### PROVIDED DATA:
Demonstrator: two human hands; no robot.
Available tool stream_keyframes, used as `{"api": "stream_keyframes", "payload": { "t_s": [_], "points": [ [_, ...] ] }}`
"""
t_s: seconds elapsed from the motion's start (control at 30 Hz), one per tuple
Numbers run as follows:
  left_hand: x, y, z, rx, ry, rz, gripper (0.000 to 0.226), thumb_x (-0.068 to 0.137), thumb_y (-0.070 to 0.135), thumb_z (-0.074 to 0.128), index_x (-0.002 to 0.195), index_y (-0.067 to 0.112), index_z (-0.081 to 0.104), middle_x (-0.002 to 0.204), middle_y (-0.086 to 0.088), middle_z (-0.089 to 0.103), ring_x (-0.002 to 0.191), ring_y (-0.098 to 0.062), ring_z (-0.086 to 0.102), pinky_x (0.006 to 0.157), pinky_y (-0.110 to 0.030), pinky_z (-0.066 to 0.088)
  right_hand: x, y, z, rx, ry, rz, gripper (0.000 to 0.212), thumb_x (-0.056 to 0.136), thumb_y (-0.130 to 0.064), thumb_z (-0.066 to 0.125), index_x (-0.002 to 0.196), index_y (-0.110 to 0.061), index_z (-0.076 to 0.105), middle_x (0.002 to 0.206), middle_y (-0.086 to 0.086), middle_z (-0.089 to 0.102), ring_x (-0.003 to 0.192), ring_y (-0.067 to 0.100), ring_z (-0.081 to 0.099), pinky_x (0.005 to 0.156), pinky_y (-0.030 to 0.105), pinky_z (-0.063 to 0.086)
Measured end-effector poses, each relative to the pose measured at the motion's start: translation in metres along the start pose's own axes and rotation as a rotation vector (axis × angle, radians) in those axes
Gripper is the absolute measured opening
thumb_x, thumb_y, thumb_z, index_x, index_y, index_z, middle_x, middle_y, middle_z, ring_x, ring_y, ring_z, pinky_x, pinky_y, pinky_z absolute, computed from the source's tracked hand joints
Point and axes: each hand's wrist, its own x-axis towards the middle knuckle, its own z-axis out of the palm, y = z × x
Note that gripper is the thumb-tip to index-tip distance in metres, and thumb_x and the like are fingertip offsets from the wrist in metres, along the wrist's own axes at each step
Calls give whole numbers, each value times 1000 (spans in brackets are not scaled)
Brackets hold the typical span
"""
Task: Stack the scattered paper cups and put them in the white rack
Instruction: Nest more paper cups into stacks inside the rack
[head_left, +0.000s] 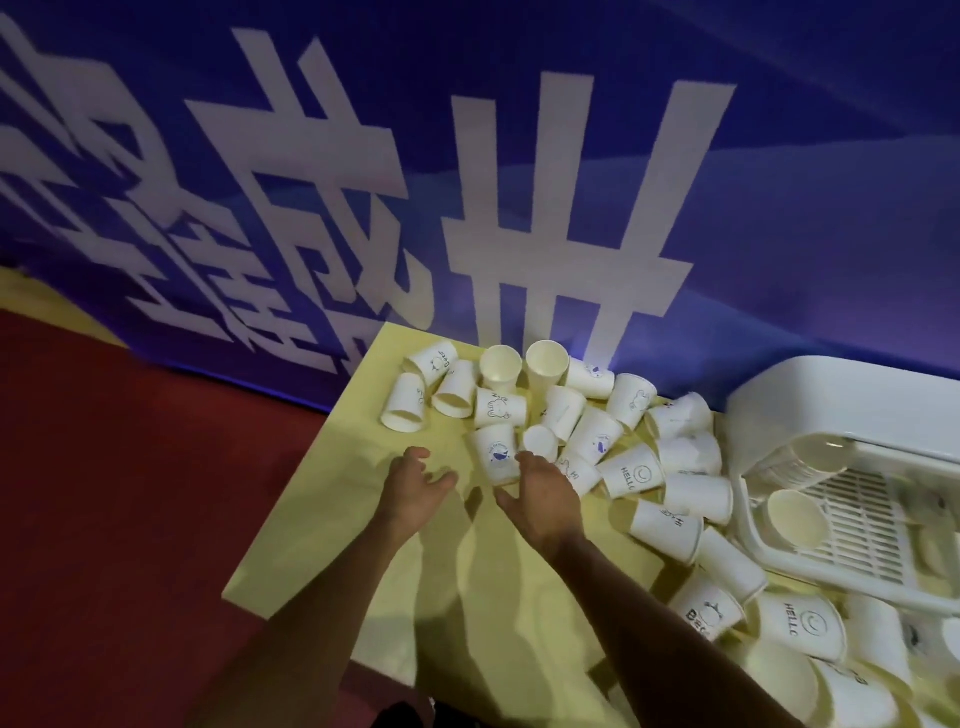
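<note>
Several white paper cups (631, 470) lie scattered on the yellow table (332, 519), most on their sides, two upright at the back. A cup with a blue print (496, 453) lies just beyond my hands. My left hand (413, 486) hovers over the table with relaxed fingers and holds nothing. My right hand (543, 491) reaches toward the blue-print cup, fingers spread beside it, and I cannot tell whether they touch it. The white rack (857, 519) stands at the right with cups (797, 517) inside it.
A blue banner (467, 182) with large white characters hangs right behind the table. Red floor (130, 493) lies to the left, past the table's edge. More cups (800, 623) pile up at the lower right in front of the rack.
</note>
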Motion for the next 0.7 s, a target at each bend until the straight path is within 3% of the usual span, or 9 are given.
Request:
{"api": "stream_keyframes", "payload": {
  "t_s": [0.17,0.3,0.4,0.53,0.7],
  "points": [
    [32,-10,-25,-47,44,-36,71,78,27,83,136,7,47,132,-19,49,96,-19,55,85,-28,47,18,-26,16,-110,14,136,53,90,-50,60,124,-11,48,114,6,62,106,25,60,87,36,50],
    [59,-8,-38,31,132,-75,81,78,32,81,143,7,39,137,-21,43,120,-37,49,98,-40,43,32,-39,23,-174,-14,195,54,92,-50,57,126,-10,44,117,7,62,108,27,61,86,37,49],
    [81,-4,-42,69,163,-100,85,79,35,79,145,8,33,141,-21,38,128,-40,40,99,-42,40,38,-43,30,-259,-21,169,54,95,-50,51,131,-11,40,117,5,61,104,25,63,80,35,49],
    [106,1,-38,40,147,-128,87,81,37,77,148,9,29,145,-21,36,131,-41,37,102,-45,39,43,-48,42,-279,-17,175,59,100,-55,39,136,-8,39,115,5,63,99,25,66,76,34,50],
    [123,-2,-23,-28,132,-173,84,82,39,76,144,8,28,141,-20,39,126,-42,44,99,-50,46,50,-50,55,-176,-36,203,54,99,-58,41,125,-11,43,113,5,64,103,25,65,75,35,49]
  ]
}}
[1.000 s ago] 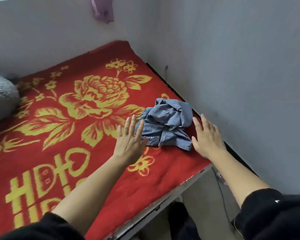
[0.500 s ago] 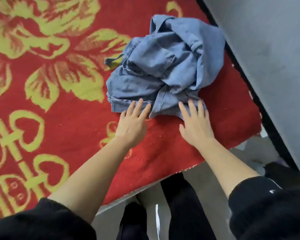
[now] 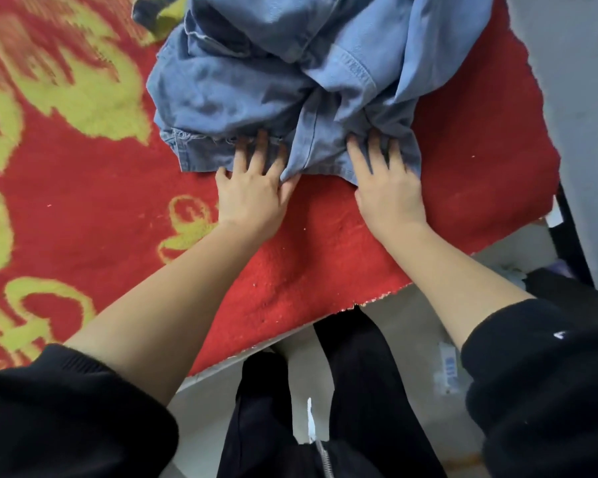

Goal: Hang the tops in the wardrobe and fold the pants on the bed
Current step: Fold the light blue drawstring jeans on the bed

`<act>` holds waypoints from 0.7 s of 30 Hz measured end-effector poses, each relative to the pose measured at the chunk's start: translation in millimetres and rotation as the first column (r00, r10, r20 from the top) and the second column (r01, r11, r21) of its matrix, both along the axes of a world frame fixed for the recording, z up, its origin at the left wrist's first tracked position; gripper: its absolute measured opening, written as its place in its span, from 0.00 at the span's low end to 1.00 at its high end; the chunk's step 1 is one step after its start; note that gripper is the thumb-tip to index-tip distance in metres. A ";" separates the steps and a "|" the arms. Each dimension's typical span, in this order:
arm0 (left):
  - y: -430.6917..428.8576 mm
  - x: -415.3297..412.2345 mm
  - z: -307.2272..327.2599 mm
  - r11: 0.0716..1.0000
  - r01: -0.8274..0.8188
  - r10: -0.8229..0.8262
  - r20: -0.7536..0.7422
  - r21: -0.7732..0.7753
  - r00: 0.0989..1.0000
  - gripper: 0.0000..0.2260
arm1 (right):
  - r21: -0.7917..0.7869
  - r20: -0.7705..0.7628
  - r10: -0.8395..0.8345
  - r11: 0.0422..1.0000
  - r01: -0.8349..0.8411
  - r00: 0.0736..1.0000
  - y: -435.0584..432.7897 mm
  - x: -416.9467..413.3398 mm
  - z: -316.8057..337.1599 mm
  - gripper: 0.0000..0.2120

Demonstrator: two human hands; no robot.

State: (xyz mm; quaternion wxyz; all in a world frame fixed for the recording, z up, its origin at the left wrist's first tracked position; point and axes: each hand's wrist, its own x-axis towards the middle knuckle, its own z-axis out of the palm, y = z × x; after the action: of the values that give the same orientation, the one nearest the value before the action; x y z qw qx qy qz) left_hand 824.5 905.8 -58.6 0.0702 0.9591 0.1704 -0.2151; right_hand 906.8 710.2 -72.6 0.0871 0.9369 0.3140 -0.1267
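The blue pants [image 3: 290,81] lie in a crumpled heap on the red blanket [image 3: 359,243] of the bed, near the wall [image 3: 584,98]. The left hand [image 3: 252,198] and right hand [image 3: 390,194] press spread, mostly straight fingers [image 3: 259,151] on the pants' near edge.

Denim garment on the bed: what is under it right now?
The red and yellow blanket borders the crumpled denim garment on three sides, so it lies on that. The left hand and right hand rest fingers on its near hem. Anything beneath the bundle is covered.
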 end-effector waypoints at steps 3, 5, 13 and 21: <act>6.0 4.7 3.2 0.994 -0.031 0.026 -0.046 -0.105 0.999 0.20 | -0.001 0.025 -0.033 0.999 0.033 0.999 4.0 -2.3 1.4 0.25; 11.4 8.0 7.9 0.979 -0.043 0.029 -0.073 -0.200 0.997 0.19 | -0.001 -0.001 -0.074 0.997 0.074 0.997 9.7 -7.7 7.6 0.27; 30.9 -82.5 40.5 0.957 -0.118 0.131 0.032 -0.265 0.991 0.17 | 0.100 -0.253 -0.253 0.953 0.285 0.934 50.4 -66.7 63.7 0.28; 141.5 -325.6 52.8 0.854 -0.520 0.498 -0.240 -0.033 0.833 0.20 | 0.160 -0.524 0.173 0.982 -0.103 0.834 163.0 -276.5 52.1 0.22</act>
State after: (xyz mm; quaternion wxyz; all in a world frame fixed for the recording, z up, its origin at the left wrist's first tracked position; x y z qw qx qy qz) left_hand 499.0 1047.2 -5.8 0.1518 0.8442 0.4155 -0.3028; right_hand 630.3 873.2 -20.5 -0.0541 0.8427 0.3998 -0.3565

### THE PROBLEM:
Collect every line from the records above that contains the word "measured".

### YOUR SOLUTION:
Measured end-effector poses, each relative to the pose measured at the motion's start: translation in metres along the start pose's own axes and rotation as a rotation vector (axis × angle, radians) in those axes
Gripper is the absolute measured opening
`<act>` holds waypoints from 0.7 s of 30 Hz measured end-effector poses, each relative to the pose measured at the chunk's start: translation in millimetres and rotation as the first column (r00, r10, r20 from the top) and the second column (r01, r11, r21) of its matrix, both along the axes of a world frame fixed for the recording, z up, its origin at the left wrist's first tracked position; gripper: its absolute measured opening, written as its place in its span, from 0.00 at the span's low end to 1.00 at its high end; the chunk's step 1 is one step after its start; note that gripper is the thumb-tip to index-tip distance in metres. A ";" separates the steps and a "|" the arms. Each dimension's typical span, in this order:

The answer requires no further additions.